Даже голос у нее стал громче, отчетливее, теперь она делилась подробностями своей сексуальной жизни с изумившим Джеда бесстыдством. Когда Франц похвалил ее загар, она ответила, что ездила зимой на Ямайку.
– Потрахалась вволю, – добавила она. – Ну, бля, я вам скажу, мужики там суперские.
Он удивленно поднял брови, но Мэрилин уже сменила тему, вытащив из рыжеватой кожаной сумки, на сей раз весьма элегантной, от Гермеса, толстую синюю тетрадь на спирали.
– Да, это вечные ценности, – с улыбкой сказала она Джеду. – КПК у меня по-прежнему нет… Но все-таки я иду в ногу с прогрессом. – Она достала флешку из внутреннего кармана куртки. – Я скинула сюда три отсканированные статьи о твоей мишленовской выставке. Они нам очень пригодятся.
Потрясенный Франц покачал головой, бросив на нее недоверчивый взгляд.
Мэрилин откинулась на стуле и потянулась.
– Я пыталась следить за твоей работой… – сообщила она Джеду. Она перешла с ним на «ты», это тоже было что-то новенькое. -Хорошо, что ты не выставился раньше, многие арт-критики не вписались бы в твой поворот, а уж Пепита Бургиньон и подавно, хотя она и так никогда ничего не понимала в том, что ты делаешь.
Она закурила тонкую сигариллу – просто вечер сюрпризов какой-то – и продолжала:
– А нет выставок – нет и повода высказаться. Если теперь они захотят написать хвалебную статью, у них не будет ощущения, что они сами себе противоречат. Впрочем, я согласна с вами, что надо сразу нацеливаться на англосаксонские журналы, тут нам пригодится имя Уэльбека. Каким тиражом вы собираетесь издавать каталог?
– Пятьсот экземпляров, – отозвался Франц.

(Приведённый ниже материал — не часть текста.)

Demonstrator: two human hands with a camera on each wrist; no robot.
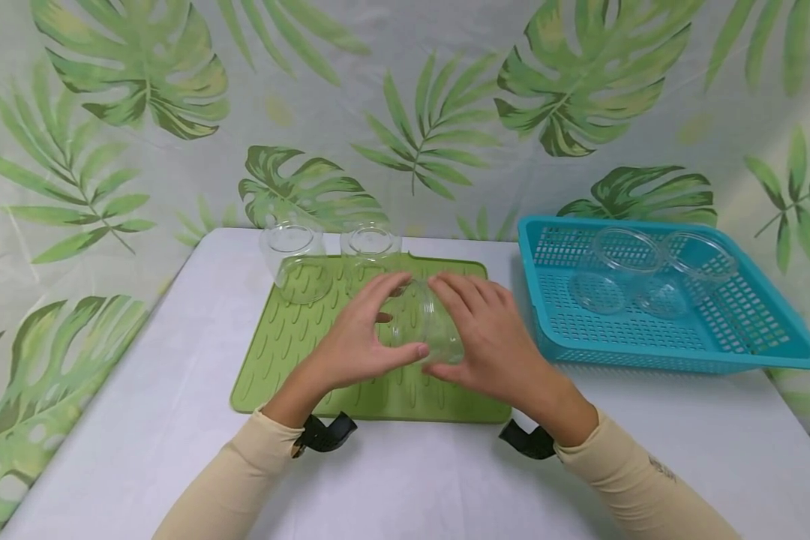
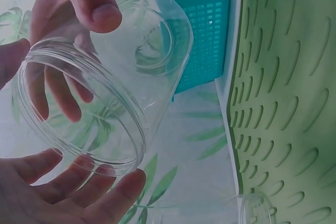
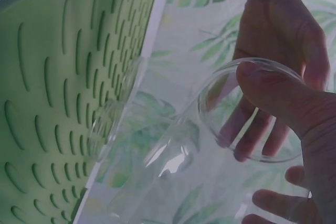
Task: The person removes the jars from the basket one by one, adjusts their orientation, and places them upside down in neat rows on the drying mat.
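Observation:
A clear jar (image 1: 439,330) with a ridged rim is held tilted in front of me, above the green ridged mat (image 1: 277,367). My left hand (image 1: 364,334) grips it round the rim, its thumb and fingers spread on opposite sides, as the left wrist view shows. From the other end, my right hand (image 1: 489,337) holds the jar's body, with the thumb across its near side. In the left wrist view the jar's open mouth (image 2: 84,108) faces the left palm. Two more clear jars (image 1: 301,262) (image 1: 371,251) stand at the mat's far left.
A blue perforated basket (image 1: 675,356) stands on the white table (image 1: 175,352) to the right. Inside it are two clear jars (image 1: 597,292) (image 1: 661,296). A leaf-patterned cloth (image 1: 432,120) hangs behind the table.

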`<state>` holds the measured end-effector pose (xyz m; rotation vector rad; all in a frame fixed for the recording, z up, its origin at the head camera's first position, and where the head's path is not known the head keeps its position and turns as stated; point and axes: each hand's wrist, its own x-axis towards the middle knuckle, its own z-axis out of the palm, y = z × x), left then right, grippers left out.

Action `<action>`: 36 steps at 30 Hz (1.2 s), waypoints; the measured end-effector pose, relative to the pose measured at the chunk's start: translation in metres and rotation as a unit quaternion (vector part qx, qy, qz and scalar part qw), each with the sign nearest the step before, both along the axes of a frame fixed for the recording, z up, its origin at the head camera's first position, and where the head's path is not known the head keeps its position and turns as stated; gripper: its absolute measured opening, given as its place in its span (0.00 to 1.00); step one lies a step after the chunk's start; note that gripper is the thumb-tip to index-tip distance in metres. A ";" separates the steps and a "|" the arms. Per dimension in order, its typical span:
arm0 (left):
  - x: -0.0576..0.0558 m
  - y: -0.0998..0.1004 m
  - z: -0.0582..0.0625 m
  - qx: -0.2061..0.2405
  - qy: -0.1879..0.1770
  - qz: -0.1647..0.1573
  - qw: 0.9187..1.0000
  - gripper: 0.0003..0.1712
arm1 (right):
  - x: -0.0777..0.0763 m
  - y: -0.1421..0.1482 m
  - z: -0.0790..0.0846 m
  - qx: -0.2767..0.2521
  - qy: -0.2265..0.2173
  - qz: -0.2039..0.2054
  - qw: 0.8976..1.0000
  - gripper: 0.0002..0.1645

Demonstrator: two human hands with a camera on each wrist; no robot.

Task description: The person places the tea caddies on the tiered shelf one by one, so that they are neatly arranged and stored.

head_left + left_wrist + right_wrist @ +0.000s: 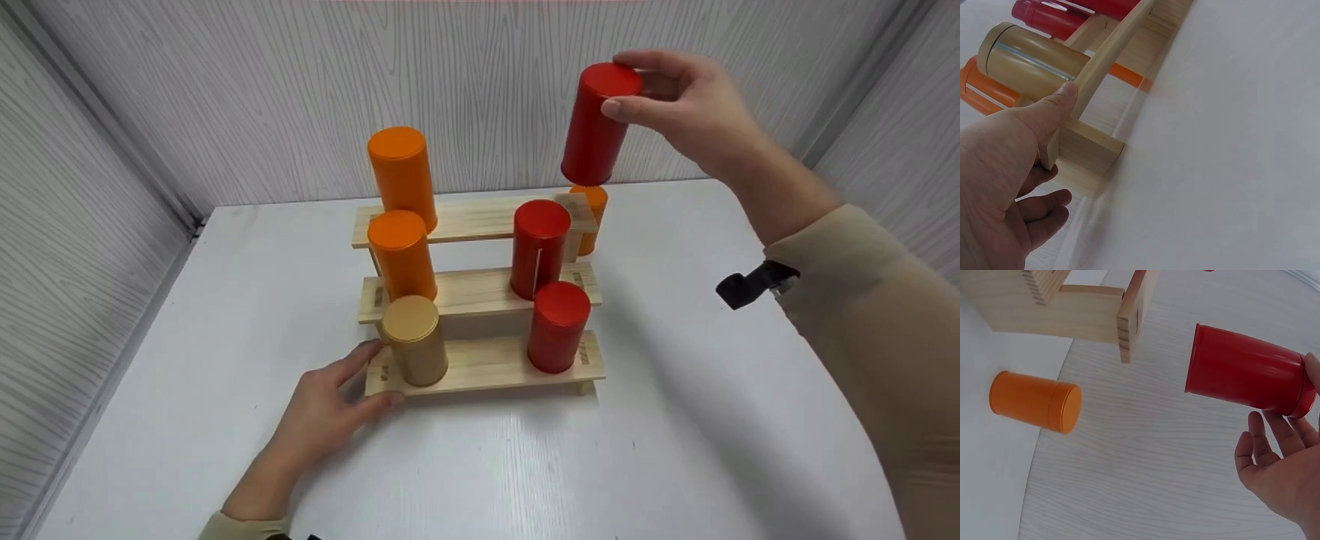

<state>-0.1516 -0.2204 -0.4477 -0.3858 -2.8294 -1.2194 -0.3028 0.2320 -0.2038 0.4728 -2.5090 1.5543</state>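
A three-step wooden rack (487, 363) stands on the white table. High over the right end of its top step, my right hand (686, 105) holds a red can (595, 127) by its lidded upper end, between thumb and fingers. My left hand (326, 412) grips the left end of the bottom step, thumb at the front edge. Beside that thumb stands a gold can (415, 341). Orange cans (409, 180) (405, 259) occupy the left of the top and middle steps. Red cans (540, 247) (559, 328) stand at the right of the middle and bottom steps.
Behind the rack's right end, another orange can (1036, 401) stands upright on the table, partly hidden by the rack in the head view. A pale wood-grain wall (285, 97) rises along the table's far edge, with side panels left and right.
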 end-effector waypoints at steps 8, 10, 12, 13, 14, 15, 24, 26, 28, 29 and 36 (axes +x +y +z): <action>-0.001 0.000 0.000 -0.002 0.003 -0.001 1.000 0.49 | 0.000 -0.030 0.003 0.003 0.016 0.037 0.999 0.38; -0.001 0.000 0.001 -0.003 0.001 -0.002 1.000 0.49 | -0.001 -0.036 0.002 0.000 0.019 0.047 0.999 0.38; 0.000 0.000 0.001 -0.004 0.000 -0.002 1.000 0.50 | -0.003 -0.042 0.000 -0.001 0.019 0.054 0.998 0.38; 0.000 0.000 0.001 -0.004 -0.001 -0.002 1.000 0.50 | -0.003 -0.045 0.000 -0.001 0.020 0.058 0.998 0.38; 0.000 0.001 0.001 -0.004 -0.001 -0.002 1.000 0.49 | -0.003 -0.048 -0.001 -0.002 0.018 0.060 0.998 0.38; 0.000 0.001 0.001 -0.005 -0.001 -0.001 1.000 0.49 | -0.004 -0.051 -0.002 -0.002 0.016 0.062 0.998 0.38; 0.000 0.003 0.001 -0.008 -0.006 0.006 1.000 0.50 | -0.002 -0.076 -0.006 0.006 0.009 0.078 0.997 0.38; 0.000 0.003 0.001 -0.010 -0.007 0.005 1.000 0.50 | -0.002 -0.080 -0.008 0.008 0.007 0.081 0.997 0.38; 0.000 0.003 0.001 -0.011 -0.008 0.005 1.000 0.50 | -0.002 -0.084 -0.009 0.011 0.006 0.086 0.996 0.38; 0.000 0.003 0.001 -0.011 -0.007 0.004 1.000 0.50 | -0.001 -0.086 -0.010 0.013 0.006 0.088 0.996 0.38; 0.000 0.003 0.001 -0.009 -0.001 0.000 1.000 0.50 | -0.001 -0.095 -0.014 0.000 0.006 0.109 0.994 0.37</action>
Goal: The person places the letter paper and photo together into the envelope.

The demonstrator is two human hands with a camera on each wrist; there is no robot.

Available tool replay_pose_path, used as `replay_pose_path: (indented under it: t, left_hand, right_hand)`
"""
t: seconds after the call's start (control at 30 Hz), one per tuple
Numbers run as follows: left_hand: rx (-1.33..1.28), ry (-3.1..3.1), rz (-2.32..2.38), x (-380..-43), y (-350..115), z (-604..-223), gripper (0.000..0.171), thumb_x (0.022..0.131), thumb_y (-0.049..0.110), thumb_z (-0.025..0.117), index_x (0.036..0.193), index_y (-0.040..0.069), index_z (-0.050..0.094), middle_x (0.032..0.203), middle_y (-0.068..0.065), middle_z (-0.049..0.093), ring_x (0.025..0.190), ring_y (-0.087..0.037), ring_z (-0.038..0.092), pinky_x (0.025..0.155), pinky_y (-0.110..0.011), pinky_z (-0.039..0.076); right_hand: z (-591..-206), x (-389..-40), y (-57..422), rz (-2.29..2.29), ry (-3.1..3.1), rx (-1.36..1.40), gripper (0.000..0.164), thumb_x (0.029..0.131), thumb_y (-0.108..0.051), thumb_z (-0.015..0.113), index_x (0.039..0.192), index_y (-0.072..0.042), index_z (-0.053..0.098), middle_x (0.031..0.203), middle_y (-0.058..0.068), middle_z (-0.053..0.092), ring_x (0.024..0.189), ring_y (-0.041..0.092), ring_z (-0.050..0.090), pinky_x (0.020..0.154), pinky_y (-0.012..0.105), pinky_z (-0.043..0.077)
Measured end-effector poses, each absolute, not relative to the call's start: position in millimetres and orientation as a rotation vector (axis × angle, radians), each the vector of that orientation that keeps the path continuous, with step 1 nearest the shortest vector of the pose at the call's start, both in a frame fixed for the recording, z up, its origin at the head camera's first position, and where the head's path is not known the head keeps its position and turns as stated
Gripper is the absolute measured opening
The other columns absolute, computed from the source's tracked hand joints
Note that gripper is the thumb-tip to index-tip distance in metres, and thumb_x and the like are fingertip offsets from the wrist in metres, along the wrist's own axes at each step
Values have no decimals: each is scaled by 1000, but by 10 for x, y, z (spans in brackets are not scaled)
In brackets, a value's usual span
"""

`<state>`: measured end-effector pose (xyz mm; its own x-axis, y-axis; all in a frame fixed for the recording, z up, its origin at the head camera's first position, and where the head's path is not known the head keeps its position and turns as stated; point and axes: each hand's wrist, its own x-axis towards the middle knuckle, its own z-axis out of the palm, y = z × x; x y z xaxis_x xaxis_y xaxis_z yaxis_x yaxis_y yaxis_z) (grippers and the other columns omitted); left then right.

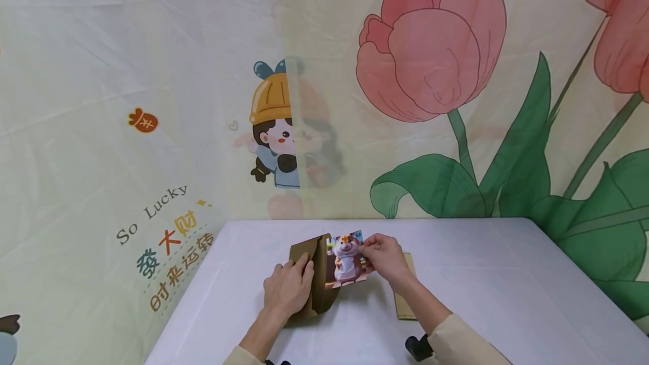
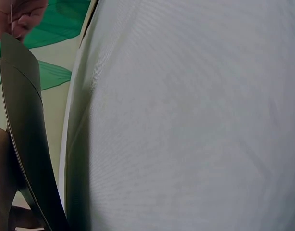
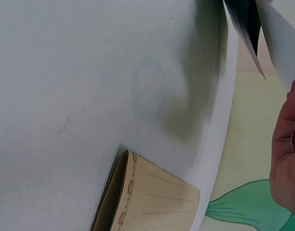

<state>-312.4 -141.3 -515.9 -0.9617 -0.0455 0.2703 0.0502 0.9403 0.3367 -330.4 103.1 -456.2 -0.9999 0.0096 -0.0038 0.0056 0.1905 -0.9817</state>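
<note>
In the head view my left hand (image 1: 289, 289) grips a brown envelope (image 1: 304, 245), its fingers lying across the front. The envelope is tilted, with its flap (image 1: 322, 280) unfolded to the right. My right hand (image 1: 387, 258) pinches the right edge of a picture card (image 1: 346, 261) showing a plush-like animal in a white garment. The card's left edge overlaps the flap; whether any of it is inside the envelope I cannot tell. From the right wrist, the card's plain pale back (image 3: 282, 43) shows. The left wrist view has the envelope (image 2: 25, 110) edge-on, held off the table.
A folded tan paper (image 3: 162, 197) with printed dashed lines lies on the white table (image 1: 471, 292), partly behind my right forearm in the head view. Black pieces (image 1: 418, 348) sit by the right sleeve. A printed cloth (image 1: 324, 145) hangs behind the table.
</note>
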Motion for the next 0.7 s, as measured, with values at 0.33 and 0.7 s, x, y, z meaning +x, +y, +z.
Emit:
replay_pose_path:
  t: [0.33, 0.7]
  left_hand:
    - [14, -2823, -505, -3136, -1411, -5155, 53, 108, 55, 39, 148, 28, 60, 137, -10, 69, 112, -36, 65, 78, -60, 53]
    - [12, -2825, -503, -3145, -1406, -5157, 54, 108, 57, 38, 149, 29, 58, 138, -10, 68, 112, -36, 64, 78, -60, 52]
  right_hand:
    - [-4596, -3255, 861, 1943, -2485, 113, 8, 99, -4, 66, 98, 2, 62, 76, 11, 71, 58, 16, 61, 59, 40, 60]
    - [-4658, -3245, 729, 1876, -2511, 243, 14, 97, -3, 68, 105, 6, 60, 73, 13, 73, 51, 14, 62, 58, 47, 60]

– Мало, давайте тысячу. Мне только для пресс-службы триста штук понадобится. Мы разрешим перепечатывать отрывки из текста, сколько угодно; надо договориться с Уэльбеком или Самюэльсеном, его агентом, чтобы они не вставляли нам палки в колеса. Франц рассказал мне про портрет. Отличная идея, поздравляю. На момент открытия выставки это будет твоя последняя работа, шикарно! Мы так пропиаримся, мама не горюй.
– Классная девка, – заметил Франц, когда она ушла. – Я знал ее понаслышке, но никогда не работал с ней.
– Она очень изменилась, – сказал Джед. – Ну в личном плане. А в профессиональном все та же. Поразительно, что люди делят свою жизнь на две половины, никак не связанные между собой и совершенно не влияющие одна на другую. Я всегда удивляюсь, как им это ловко удается.
– Ты и впрямь много времени посвятил труду… профессиям, – продолжил Франц, едва они сели за столик «У Клода». – Как никто из известных мне художников.
– А что точнее всего характеризует человека? Какой вопрос мы прежде всего задаем, когда хотим узнать о его положении в обществе? В некоторых социумах интересуются для начала, женат ли он, есть ли у него дети; у нас же в первую очередь интересуются профессией. Западного человека характеризует его место в производственном процессе, а не статус племенного кобеля.